On October 30, 2015, I presented a talk on how businesses are valued at CLE Alabama's Business Law Conference. The conference consisted of business law attorneys from around the state, and was live streamed over the internet across the world. The above video is a recording from my presentation. While I encourage you to watch the video, I'll provide a quick summary.

Check Your Books

The first step before ever considering selling your business is to get your books in order. Accurate financial records are the most critical component of a successful business transfer. If your books are not thorough and accurate, there is no one that is going to take a risk on your business.

Most businesses only have their accountants compile their financial records in order to file tax returns. Compiling the records means that an accountant takes no responsibility for the accuracy of the records, they're simply passing it on. In a business transaction, this is a red flag.

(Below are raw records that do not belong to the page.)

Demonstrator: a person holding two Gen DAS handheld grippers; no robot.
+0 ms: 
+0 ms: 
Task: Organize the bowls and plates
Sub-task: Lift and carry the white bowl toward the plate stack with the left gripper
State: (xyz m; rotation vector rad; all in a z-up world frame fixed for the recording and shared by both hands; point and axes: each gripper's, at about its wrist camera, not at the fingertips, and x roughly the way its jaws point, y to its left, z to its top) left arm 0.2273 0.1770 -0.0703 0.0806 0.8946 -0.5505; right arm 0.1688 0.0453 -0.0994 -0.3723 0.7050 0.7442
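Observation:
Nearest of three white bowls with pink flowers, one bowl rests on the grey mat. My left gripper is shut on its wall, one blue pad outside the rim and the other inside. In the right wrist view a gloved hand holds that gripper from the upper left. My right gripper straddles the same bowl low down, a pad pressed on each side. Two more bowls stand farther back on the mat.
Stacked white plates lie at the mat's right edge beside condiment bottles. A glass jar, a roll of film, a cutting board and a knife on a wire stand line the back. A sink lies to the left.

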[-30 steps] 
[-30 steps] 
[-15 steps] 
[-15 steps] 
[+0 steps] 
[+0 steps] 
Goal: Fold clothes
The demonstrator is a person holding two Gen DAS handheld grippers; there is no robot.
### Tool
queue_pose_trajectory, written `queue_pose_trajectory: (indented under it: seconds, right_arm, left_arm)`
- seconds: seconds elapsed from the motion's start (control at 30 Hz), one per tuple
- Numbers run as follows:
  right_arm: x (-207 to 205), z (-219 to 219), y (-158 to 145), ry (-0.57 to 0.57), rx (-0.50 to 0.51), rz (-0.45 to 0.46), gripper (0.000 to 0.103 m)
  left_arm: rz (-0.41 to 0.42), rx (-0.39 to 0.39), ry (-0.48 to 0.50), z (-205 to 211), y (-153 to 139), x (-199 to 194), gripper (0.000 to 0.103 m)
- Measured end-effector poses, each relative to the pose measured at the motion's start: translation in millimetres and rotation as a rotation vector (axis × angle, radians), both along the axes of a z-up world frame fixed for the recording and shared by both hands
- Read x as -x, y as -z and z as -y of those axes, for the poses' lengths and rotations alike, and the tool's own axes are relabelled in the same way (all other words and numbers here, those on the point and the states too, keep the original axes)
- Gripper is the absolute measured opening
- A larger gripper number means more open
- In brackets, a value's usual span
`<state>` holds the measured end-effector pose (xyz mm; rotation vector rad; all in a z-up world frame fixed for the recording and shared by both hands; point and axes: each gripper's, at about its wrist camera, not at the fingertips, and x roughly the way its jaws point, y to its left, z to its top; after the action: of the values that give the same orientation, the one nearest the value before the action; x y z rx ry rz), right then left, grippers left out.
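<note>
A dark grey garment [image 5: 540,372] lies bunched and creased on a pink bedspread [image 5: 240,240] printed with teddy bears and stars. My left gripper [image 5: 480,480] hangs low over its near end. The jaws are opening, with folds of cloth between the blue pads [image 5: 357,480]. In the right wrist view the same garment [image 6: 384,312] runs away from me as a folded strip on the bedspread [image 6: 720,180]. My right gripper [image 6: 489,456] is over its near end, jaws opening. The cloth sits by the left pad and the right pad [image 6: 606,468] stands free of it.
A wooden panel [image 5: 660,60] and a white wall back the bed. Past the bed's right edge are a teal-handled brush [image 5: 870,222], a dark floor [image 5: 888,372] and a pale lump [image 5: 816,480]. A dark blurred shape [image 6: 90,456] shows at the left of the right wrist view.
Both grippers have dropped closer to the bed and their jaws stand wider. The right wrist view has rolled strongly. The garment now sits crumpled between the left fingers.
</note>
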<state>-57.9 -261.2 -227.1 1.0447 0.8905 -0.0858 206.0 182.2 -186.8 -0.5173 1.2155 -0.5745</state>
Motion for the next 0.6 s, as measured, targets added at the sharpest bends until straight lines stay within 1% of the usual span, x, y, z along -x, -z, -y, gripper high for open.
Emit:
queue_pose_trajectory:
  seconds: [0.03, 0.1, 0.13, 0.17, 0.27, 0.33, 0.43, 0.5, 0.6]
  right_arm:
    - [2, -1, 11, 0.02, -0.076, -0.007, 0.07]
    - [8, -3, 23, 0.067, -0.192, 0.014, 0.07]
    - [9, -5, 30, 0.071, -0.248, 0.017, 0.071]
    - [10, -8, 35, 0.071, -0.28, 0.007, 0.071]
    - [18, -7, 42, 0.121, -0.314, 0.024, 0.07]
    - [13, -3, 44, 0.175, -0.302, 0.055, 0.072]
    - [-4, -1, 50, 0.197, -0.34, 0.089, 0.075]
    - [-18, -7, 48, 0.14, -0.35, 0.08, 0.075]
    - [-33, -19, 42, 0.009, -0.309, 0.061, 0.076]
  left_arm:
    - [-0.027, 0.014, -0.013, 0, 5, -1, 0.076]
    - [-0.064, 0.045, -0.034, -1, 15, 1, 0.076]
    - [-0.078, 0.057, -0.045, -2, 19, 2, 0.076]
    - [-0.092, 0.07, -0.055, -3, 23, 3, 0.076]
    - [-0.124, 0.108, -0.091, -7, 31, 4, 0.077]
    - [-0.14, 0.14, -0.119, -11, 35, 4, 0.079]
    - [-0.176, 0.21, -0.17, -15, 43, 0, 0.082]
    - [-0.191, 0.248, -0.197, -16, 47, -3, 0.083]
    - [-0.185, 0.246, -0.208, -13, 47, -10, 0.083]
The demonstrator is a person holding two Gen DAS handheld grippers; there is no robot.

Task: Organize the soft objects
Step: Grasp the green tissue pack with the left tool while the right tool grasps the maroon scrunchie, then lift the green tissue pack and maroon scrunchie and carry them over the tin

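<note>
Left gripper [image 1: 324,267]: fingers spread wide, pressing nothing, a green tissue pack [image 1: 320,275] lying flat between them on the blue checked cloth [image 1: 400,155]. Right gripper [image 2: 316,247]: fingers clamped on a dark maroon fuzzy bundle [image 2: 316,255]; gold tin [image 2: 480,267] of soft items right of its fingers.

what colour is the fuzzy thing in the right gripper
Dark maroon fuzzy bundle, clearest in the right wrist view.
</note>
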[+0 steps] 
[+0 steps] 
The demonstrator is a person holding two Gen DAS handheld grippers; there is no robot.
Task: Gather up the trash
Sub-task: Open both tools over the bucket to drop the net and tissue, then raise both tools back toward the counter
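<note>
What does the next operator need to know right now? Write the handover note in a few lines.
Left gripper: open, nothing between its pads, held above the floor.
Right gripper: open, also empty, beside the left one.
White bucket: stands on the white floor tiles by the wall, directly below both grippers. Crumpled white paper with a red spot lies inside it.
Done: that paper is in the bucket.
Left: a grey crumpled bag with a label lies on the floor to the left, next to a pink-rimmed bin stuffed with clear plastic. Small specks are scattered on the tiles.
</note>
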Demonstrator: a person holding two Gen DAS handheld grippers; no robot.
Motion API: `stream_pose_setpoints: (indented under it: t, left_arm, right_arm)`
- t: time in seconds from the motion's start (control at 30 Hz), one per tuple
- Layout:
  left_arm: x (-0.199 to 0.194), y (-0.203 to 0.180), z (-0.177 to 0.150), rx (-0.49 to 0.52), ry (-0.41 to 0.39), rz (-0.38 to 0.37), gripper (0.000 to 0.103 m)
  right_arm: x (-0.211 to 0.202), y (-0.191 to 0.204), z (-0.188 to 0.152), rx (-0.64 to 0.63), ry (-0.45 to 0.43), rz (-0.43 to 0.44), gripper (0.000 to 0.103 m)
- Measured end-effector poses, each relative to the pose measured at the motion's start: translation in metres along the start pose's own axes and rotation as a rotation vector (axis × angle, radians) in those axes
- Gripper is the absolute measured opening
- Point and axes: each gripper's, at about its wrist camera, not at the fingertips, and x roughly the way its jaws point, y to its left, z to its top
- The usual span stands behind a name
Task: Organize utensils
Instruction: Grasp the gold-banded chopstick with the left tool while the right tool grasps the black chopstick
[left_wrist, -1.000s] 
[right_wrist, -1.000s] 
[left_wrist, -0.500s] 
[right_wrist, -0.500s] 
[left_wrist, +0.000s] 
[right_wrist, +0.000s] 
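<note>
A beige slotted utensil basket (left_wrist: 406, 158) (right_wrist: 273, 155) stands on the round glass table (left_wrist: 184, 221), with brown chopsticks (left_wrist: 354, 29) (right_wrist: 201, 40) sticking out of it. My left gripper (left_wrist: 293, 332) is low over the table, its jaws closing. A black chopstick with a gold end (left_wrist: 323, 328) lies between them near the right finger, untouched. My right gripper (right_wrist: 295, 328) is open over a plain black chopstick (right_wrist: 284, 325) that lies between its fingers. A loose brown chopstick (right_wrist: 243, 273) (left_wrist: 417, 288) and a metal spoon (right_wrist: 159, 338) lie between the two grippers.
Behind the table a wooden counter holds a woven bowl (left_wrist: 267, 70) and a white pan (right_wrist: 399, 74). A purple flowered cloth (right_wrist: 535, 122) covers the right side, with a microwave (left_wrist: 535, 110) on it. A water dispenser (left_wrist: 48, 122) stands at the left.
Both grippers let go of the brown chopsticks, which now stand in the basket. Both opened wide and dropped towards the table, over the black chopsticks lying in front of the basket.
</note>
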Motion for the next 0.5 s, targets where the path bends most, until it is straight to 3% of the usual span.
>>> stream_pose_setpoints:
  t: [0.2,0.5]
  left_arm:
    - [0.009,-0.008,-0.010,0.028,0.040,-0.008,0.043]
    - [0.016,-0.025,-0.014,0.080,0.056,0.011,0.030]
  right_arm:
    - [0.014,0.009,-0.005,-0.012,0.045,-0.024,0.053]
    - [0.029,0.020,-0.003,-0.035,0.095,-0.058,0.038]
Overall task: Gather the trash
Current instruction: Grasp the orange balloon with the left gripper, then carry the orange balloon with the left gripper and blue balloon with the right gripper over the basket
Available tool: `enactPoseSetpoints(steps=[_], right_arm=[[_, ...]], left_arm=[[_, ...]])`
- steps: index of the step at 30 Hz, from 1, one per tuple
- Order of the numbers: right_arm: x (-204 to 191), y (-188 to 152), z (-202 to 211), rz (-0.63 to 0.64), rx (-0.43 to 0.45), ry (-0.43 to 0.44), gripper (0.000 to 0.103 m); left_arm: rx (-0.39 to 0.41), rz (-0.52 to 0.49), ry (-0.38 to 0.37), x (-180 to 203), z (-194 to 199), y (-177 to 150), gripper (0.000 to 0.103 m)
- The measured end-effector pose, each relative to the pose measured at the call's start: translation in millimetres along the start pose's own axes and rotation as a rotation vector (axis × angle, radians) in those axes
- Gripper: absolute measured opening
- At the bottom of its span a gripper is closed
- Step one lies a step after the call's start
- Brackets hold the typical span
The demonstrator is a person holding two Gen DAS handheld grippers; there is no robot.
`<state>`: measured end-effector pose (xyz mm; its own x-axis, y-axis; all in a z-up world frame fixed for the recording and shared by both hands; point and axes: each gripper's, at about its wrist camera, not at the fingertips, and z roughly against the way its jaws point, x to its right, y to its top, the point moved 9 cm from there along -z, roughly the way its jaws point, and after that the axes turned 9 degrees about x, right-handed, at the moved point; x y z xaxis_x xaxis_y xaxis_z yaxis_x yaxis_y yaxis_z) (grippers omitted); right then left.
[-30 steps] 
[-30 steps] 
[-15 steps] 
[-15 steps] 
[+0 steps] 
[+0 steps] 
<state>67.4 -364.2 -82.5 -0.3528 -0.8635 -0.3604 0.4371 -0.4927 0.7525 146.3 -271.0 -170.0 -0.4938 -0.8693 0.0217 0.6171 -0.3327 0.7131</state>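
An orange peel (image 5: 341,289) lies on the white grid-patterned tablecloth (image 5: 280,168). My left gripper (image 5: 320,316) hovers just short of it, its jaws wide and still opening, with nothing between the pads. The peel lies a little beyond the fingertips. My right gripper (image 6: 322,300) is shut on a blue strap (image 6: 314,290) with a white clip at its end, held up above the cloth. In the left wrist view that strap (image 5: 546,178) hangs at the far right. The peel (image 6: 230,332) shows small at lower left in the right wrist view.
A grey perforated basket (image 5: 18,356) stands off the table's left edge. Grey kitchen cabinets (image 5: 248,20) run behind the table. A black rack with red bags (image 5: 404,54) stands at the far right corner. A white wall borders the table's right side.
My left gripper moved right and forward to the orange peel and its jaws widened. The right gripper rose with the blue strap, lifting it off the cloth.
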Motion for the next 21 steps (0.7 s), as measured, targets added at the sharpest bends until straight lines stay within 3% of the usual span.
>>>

Financial records should at least be reviewed by an accountant, meaning the math has been checked and things aren't grossly inaccurate, but ideally the records should be audited, meaning that an individual has gone through the books to ensure that every line item is accurate. An audit may not make sense for extremely low-value acquisitions, but they are a requirement for most purchases.

Determine Your Purpose

Next, you need to clarify why you're seeking a business valuation. Valuations will vary widely depending on if the same business is a continuing operation or if the business is being sold for scrap. Businesses that are a "going concern" (meaning that they will continue to operate after the sale) are generally valued the highest, whereas businesses that need to shed assets to pay creditors are going to be valued least. The reasons for a business seeking a valuation need to be clearly stated and understood, because they could swing the final number by a large amount.

Remove the Chaff

Unless you are selling a publicly traded company, you probably do not have to follow GAAP (General Accepted Accounting Principles) very closely. While the IRS provides a bare minimum for how items should be reported, GAAP is a higher standard that is required of most all accounting procedures. However, even still, you can have items that are reported accurately that still have nothing to do with a business's main concern.

The next step in the process is to remove all non-operating incomes and expenses from the equation. Most purchasers will only acquire specific assets within a business, so they will only be concerned with how your core business operates. If it's not a core concern, they won't be interested, and they will remove anything not related to that concern from the valuation. For instance, if you own a meat packing plant, but you happen to sublease to a cheese packer, that might be great for your bank account balance, but to any potential investor, you're still a meat packer and that other income is irrelevant.

Apply a Method

Generally, there are 3 methods for assessing a business, the income method, the asset method, and the market method.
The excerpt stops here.